A Constituição Federal de 1988 (CF 1988) tem sido apontada como marco normativo para o desenvolvimento das políticas sociais no Brasil recente. Esse marco teria indicado caminhos para a consolidação de um estado do bem-estar social cujos princípios se aproximam de ideais universalistas.
Tem sido menos notada, contudo, uma crítica inflexão: a partir de 1988, o sistema tributário brasileiro passou a assumir caráter crescentemente regressivo (Gobetti & Orair, 2016; Kerstenetzky, 2017). A Constituição teria impelido o Estado a assumir funções abrangentes na garantia de direitos sociais e novos patamares de gastos, sem explicitamente ampará-los em arrecadação progressiva.

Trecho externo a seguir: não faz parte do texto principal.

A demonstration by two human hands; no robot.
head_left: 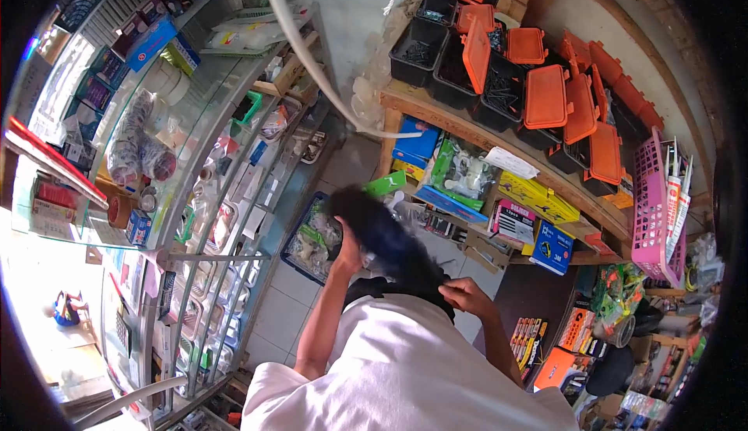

Mais do que isso: criou mecanismos e formas de arrecadação que gradativamente viriam a comprometer a equidade do sistema tributário, como evidenciaremos neste artigo.
Enquanto se aventa a hipótese de que a perda de progressividade pós-CF 1988 estaria a refletir uma mudança de convenção fiscal no mundo pós-anos 1980 (Gobetti & Orair, 2016), desse modo destacando a incidência de fatores exógenos, neste trabalho exploramos a hipótese alternativa de um acordo subjacente à Constituição (sugerida em Kerstenetzky, 2017), hipótese por assim dizer endógena, segundo a qual teriam sido amplamente acolhidas medidas favoráveis à expansão dos gastos sociais desde que seu financiamento não incidisse progressivamente sobre os mais ricos.
Tal hipótese é investigada de modo preliminar e indireto por meio da narração de eventos e circunstâncias que envolveram questões de justiça fiscal, durante e após o processo constituinte. Dois momentos são destacados: 1) o momento anterior à promulgação da Constituição, quando foram apresentadas à Assembleia Nacional Constituinte (ANC) propostas consistentes para a construção de um sistema tributário progressivo; e 2) os anos seguintes à promulgação da Carta, período em que foram regulamentadas decisões e introduzidas modificações que tornariam o sistema tributário cada vez menos progressivo.
Para a análise do primeiro momento, nos deteremos na proposta de reforma tributária, apresentada à ANC, por uma comissão de especialistas constituída com o intuito de subsidiar as discussões da Comissão do Sistema Tributário, Orçamento e Finanças. A proposta é analisada em detalhe no que respeita à tributação progressiva. Ademais, reconstituímos sua tramitação na ANC, desde a apresentação na referida Comissão até a fase final, na Comissão de Sistematização e posterior votação em plenário, quando se encerram os trabalhos constituintes. No segundo momento, documentamos as modificações sofridas pela tributação sobre a renda e o patrimônio, a partir da promulgação da Constituição, que redundariam em ulterior perda de progressividade no sistema tributário brasileiro.